ACTIVITY: Each word in the data below should be copied exactly; the images should not.
•••
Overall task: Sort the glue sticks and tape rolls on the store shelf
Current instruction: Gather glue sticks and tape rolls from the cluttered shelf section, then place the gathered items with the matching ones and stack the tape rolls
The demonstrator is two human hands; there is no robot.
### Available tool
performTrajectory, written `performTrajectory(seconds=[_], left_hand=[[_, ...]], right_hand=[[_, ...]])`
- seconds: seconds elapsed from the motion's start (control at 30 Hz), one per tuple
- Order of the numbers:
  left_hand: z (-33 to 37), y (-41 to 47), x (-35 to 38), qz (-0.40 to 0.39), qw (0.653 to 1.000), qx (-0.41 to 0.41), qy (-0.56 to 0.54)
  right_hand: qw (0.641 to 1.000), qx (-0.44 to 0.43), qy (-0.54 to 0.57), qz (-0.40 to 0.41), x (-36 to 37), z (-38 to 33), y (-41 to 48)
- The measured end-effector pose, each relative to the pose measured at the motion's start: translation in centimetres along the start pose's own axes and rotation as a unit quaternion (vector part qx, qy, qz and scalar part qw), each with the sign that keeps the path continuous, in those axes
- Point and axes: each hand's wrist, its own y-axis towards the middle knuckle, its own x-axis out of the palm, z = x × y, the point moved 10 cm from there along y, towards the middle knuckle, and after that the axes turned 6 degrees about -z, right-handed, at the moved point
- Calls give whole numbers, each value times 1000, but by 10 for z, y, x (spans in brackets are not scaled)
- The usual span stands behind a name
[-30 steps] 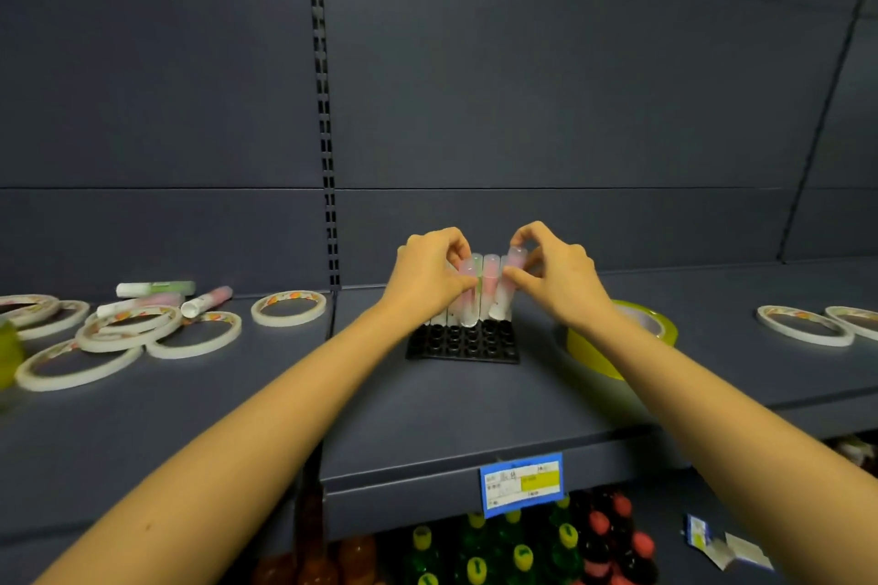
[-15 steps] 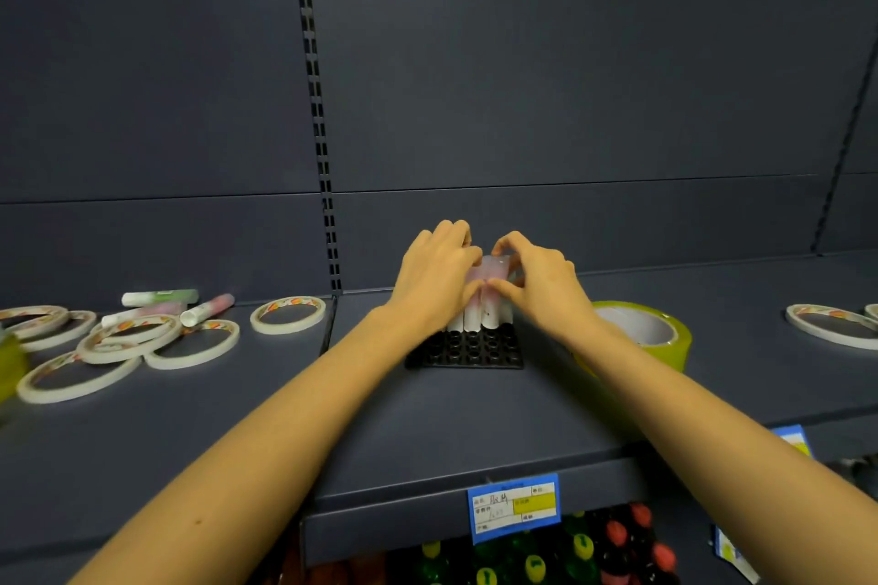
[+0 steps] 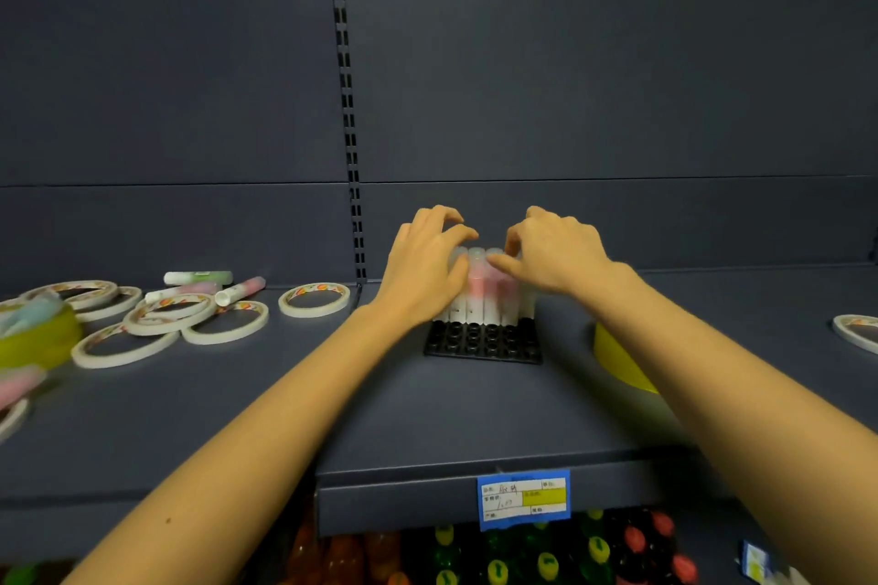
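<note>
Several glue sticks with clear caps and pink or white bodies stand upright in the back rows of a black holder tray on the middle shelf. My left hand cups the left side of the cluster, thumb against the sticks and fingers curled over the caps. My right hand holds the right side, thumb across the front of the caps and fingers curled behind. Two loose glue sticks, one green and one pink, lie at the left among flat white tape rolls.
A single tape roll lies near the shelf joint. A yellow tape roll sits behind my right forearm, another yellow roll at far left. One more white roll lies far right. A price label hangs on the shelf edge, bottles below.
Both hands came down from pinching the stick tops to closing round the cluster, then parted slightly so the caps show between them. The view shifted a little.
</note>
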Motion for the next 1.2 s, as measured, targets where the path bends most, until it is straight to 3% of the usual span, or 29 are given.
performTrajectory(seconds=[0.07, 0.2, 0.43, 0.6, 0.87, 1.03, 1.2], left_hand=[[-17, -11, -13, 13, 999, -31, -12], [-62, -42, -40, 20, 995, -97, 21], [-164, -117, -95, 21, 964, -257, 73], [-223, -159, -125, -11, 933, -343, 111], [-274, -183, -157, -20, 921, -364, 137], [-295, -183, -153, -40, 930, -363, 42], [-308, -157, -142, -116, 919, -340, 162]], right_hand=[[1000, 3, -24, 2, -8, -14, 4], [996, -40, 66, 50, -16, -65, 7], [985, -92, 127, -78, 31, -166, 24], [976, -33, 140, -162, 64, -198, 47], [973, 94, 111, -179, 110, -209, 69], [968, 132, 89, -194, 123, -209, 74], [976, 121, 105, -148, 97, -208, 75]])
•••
RESPONSE TO THE EXERCISE:
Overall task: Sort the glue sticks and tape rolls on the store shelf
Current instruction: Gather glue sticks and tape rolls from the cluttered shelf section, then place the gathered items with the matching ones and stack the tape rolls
The demonstrator is two human hands; there is no robot.
### Available tool
performTrajectory, written `performTrajectory(seconds=[_], left_hand=[[_, ...]], right_hand=[[_, ...]])`
- seconds: seconds elapsed from the motion's start (control at 30 Hz), one per tuple
- Order of the numbers:
  left_hand: z (-33 to 37), y (-41 to 47), x (-35 to 38), qz (-0.40 to 0.39), qw (0.653 to 1.000), qx (-0.41 to 0.41), qy (-0.56 to 0.54)
  right_hand: qw (0.641 to 1.000), qx (-0.44 to 0.43), qy (-0.54 to 0.57), qz (-0.40 to 0.41), x (-36 to 37), z (-38 to 33), y (-41 to 48)
- The measured end-effector pose, each relative to the pose measured at the motion's start: translation in centimetres along the start pose's own axes and rotation as a unit quaternion (vector part qx, qy, qz and scalar part qw), each with the sign that keeps the path continuous, in those axes
- Point and axes: each hand's wrist, its own y-axis towards the middle knuckle, its own x-axis out of the palm, z = x × y, the point moved 10 cm from there along y, towards the middle knuckle, and after that the axes turned 6 degrees about -z, right-handed, at the moved point
- Calls give whole numbers, each value times 1000, but by 10 for z, y, x (spans in brackets are not scaled)
- The usual span stands behind a name
[-30 steps] 
[-15 steps] 
[+0 steps] 
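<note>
Several glue sticks with clear caps and pink or white bodies stand upright in the back rows of a black holder tray on the middle shelf. My left hand cups the left side of the cluster, thumb against the sticks and fingers curled over the caps. My right hand holds the right side, thumb across the front of the caps and fingers curled behind. Two loose glue sticks, one green and one pink, lie at the left among flat white tape rolls.
A single tape roll lies near the shelf joint. A yellow tape roll sits behind my right forearm, another yellow roll at far left. One more white roll lies far right. A price label hangs on the shelf edge, bottles below.
Both hands came down from pinching the stick tops to closing round the cluster, then parted slightly so the caps show between them. The view shifted a little.
</note>
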Motion for the next 1.2 s, as measured, targets where the path bends most, until it is straight to 3% of the usual span, or 29 are given.
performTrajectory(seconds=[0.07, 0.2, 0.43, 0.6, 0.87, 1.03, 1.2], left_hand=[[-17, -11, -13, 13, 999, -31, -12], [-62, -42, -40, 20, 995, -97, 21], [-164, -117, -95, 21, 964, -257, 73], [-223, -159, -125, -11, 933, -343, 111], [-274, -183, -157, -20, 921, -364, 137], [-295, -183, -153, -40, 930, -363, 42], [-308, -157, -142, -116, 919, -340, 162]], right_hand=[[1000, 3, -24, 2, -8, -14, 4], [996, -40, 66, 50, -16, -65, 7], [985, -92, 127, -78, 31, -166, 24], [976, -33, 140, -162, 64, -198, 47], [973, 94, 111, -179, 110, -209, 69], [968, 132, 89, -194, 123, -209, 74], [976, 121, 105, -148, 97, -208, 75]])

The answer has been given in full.